Novo accused Hims of operating with substandard, foreign-sourced ingredients—especially from Chinese suppliers—and warned of safety violations. The company emphasized that mass-market compounding under a "personalization" label was unlawful and risky.

Novo’s Executive VP Dave Moore stated that, once shortages were resolved, any remaining compounded drugs undermined patient safety and brand integrity. Consequently, Wegovy will no longer be available via Hims’ platform.

Hims shares dropped around 30% in a single day—their steepest decline since going public. Novo shares dipped roughly 6%, reflecting broader investor unease—whether due to backlash or related news on its pipeline underperformance. Analyst outlook: Morgan Stanley warned that compounded semaglutide might make up nearly 50% of Hims’ projected $725 million in 2025 weight-loss revenue—loss of that income stream could dramatically affect its business.

Hims CEO Andrew Dudum countered Novo’s claims, saying:

They tried to “strong-arm” the company into pushing only branded Wegovy, cutting off provider autonomy and patient choice.

Dudum insisted Hims prioritizes patient access to a range of GLP-1 drugs and will continue offering multiple weight-loss treatments while navigating the fallout.

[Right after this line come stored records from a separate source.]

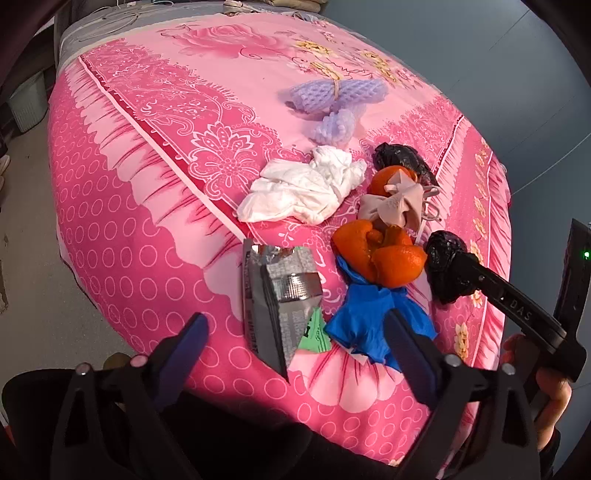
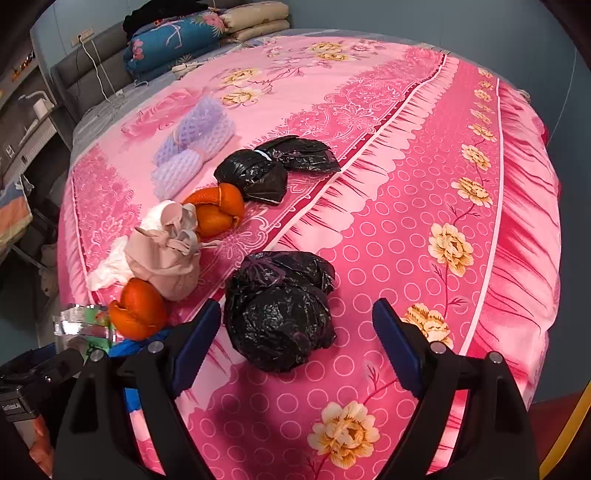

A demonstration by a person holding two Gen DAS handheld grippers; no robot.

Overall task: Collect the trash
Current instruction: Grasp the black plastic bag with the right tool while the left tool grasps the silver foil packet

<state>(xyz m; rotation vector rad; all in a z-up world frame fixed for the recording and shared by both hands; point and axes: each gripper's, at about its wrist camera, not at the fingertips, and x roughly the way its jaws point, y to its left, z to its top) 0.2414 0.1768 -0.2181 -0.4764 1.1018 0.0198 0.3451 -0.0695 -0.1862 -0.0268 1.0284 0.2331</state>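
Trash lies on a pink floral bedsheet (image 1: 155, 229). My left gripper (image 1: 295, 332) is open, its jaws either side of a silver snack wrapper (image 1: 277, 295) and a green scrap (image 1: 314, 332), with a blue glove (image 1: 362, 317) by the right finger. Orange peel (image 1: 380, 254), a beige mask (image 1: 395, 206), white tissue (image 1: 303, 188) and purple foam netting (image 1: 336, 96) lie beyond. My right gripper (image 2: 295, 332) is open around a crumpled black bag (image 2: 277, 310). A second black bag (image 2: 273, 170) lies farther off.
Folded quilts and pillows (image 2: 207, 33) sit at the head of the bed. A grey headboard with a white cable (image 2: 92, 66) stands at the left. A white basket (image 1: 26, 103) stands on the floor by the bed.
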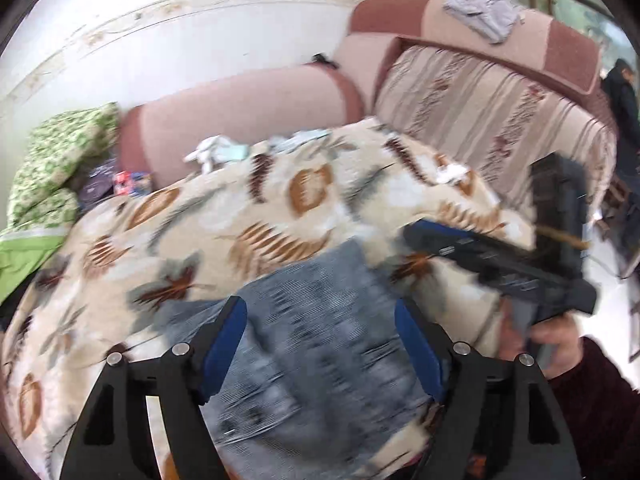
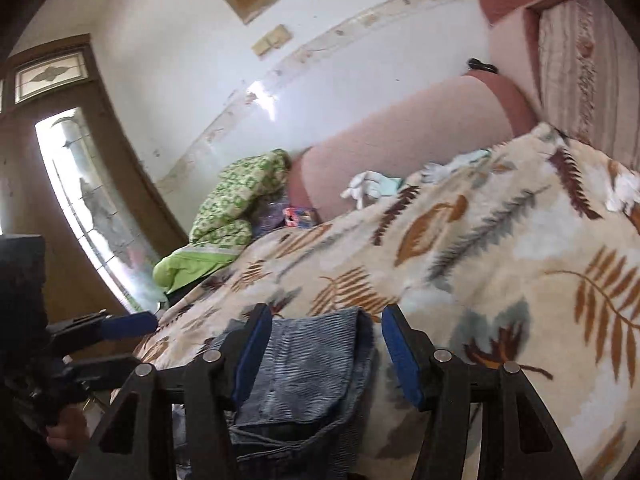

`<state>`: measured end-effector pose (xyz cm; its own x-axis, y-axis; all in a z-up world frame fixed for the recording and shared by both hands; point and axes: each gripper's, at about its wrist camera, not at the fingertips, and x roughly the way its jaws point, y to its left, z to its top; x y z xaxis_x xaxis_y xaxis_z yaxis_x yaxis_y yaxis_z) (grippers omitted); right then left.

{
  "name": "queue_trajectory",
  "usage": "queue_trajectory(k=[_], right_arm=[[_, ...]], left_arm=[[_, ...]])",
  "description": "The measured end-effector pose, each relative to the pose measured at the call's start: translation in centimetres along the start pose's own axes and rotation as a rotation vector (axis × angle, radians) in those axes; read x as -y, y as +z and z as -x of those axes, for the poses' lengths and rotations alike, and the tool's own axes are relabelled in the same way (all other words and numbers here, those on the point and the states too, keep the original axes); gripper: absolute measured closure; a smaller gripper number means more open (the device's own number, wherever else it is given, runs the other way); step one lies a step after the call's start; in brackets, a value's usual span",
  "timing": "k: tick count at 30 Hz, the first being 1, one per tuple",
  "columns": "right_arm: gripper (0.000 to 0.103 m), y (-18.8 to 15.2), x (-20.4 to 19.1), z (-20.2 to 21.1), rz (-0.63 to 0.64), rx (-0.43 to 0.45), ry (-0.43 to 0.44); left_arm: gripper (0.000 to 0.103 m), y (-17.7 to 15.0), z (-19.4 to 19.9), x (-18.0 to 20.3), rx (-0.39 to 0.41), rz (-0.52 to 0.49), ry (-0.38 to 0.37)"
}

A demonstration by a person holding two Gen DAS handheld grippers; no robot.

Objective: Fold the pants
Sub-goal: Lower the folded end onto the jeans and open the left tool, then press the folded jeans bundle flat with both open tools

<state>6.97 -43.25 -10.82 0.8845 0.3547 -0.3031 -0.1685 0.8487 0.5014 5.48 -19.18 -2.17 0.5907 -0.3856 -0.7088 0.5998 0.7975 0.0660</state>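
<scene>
Blue-grey denim pants (image 1: 316, 332) lie folded on a beige leaf-patterned blanket (image 1: 224, 216). My left gripper (image 1: 320, 320) is open above them, its blue-padded fingers apart on either side of the cloth; this view is motion-blurred. The right gripper's body (image 1: 508, 268) shows at the right, held by a hand. In the right wrist view the pants (image 2: 304, 376) lie under my right gripper (image 2: 322, 328), which is open with the cloth edge between its fingers. The left gripper (image 2: 120, 326) shows at the far left.
A pink sofa back (image 1: 248, 108) runs behind the blanket (image 2: 500, 248). Small white cloths (image 1: 216, 152) lie at its far edge. A green patterned quilt (image 1: 60, 152) is piled at the left. A grey garment (image 1: 484, 14) lies on the sofa top. A door (image 2: 80, 184) stands left.
</scene>
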Motion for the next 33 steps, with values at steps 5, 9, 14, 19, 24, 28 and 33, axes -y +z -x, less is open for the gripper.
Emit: queue_trajectory(k=[5,9,14,19,24,28,33], right_arm=[[0.042,-0.9,-2.9,-1.0,0.011,-0.073,0.195],[0.042,-2.5,-3.9,-3.2,0.022,-0.176,0.194],[0.042,-4.1,-5.0,-5.3,0.091,-0.286,0.171],[0.042,-6.3,-5.7,-7.1,0.155,-0.416,0.094],[0.042,-6.2,-5.2,-6.3,0.087,-0.422,0.079],[0.042,-6.6,-4.4,-4.7,0.024,-0.418,0.075],[0.041,-7.6,-3.7,-2.8,0.0,-0.418,0.067]], left_arm=[[0.026,-4.0,-2.3,-3.7,-0.139,0.091,0.114],[0.026,-6.4,-3.1,-4.2,-0.178,0.08,0.169],[0.026,-7.1,-4.6,-4.1,-0.206,0.09,0.164],[0.021,-7.8,-6.1,-4.5,-0.25,0.148,0.164],[0.008,-8.1,-6.5,-4.7,-0.26,0.146,0.213],[0.007,-8.0,-7.0,-3.7,-0.263,0.071,0.26],[0.007,-8.0,-7.3,-2.6,-0.249,-0.019,0.296]])
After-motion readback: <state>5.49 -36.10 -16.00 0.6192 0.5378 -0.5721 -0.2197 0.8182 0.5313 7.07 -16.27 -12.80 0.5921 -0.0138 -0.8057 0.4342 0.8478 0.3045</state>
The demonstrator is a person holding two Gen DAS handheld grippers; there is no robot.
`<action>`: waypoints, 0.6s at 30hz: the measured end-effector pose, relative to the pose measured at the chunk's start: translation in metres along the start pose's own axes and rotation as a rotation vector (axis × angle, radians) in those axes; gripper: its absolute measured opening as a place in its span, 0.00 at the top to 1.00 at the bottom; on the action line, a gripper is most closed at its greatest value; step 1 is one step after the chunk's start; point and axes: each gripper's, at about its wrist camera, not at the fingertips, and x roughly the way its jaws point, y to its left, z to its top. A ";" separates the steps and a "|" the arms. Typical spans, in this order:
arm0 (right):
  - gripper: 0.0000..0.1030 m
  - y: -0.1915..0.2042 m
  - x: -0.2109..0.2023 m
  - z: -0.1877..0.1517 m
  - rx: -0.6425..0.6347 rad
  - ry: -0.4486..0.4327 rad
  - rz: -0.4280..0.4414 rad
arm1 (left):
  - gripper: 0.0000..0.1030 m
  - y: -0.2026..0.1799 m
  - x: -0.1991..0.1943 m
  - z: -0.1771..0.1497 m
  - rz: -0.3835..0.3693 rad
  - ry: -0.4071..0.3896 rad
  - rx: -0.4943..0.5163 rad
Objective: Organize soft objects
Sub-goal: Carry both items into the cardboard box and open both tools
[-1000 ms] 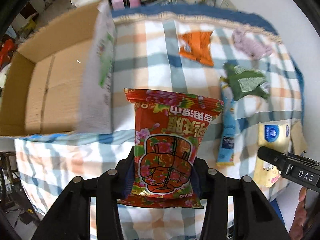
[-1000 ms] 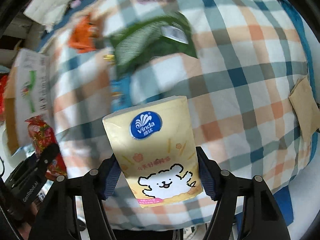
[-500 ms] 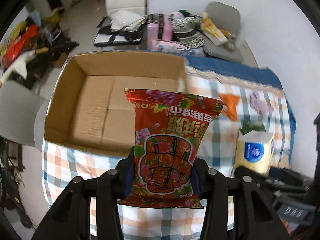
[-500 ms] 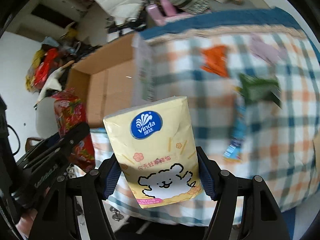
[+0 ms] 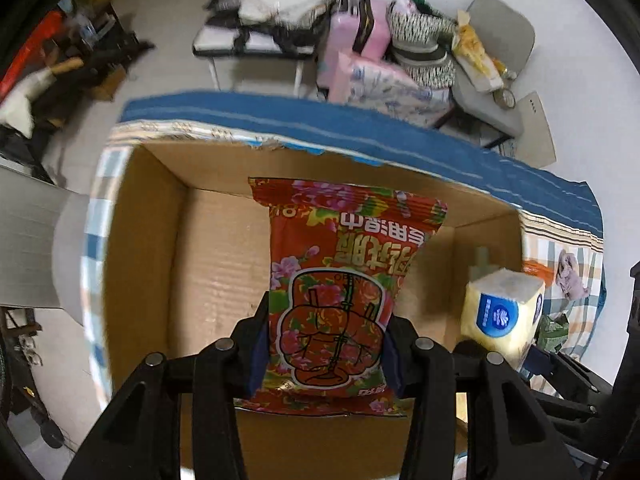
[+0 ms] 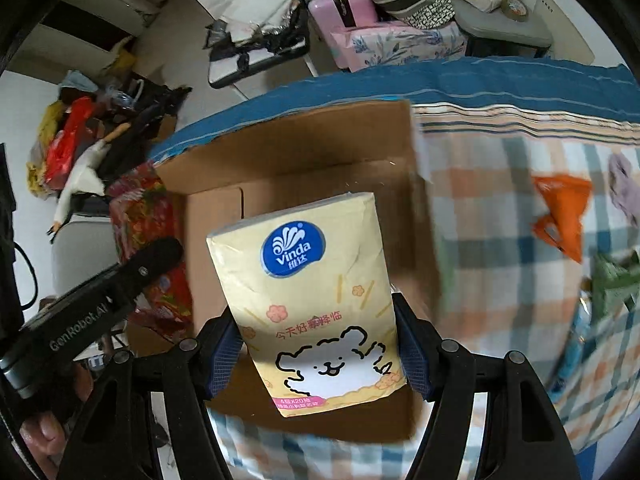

  • Telehealth tension: The deal’s collapse spotlights conflicts between telehealth platforms and pharmaceutical companies over access, pricing, and drug regulation.
  • Compounding law scrutiny: FDA lifted allowances making compounded semaglutide illegal—yet enforcement remains inconsistent. Regulators may soon take action.
  • Growth at risk: With weight-loss treatments now central to Hims’ identity—and a big contributor to growth—this split could crash its momentum and stock valuation.

Hims & Hers' meteoric rise in the weight-loss healthcare space now hangs in the balance. The cancellation of its Wegovy deal rattles investor confidence and revenue outlook. How Hims adapts—through new partnerships, product expansion, or regulatory navigation—will determine whether this is a temporary stumble or a longer-term derailment.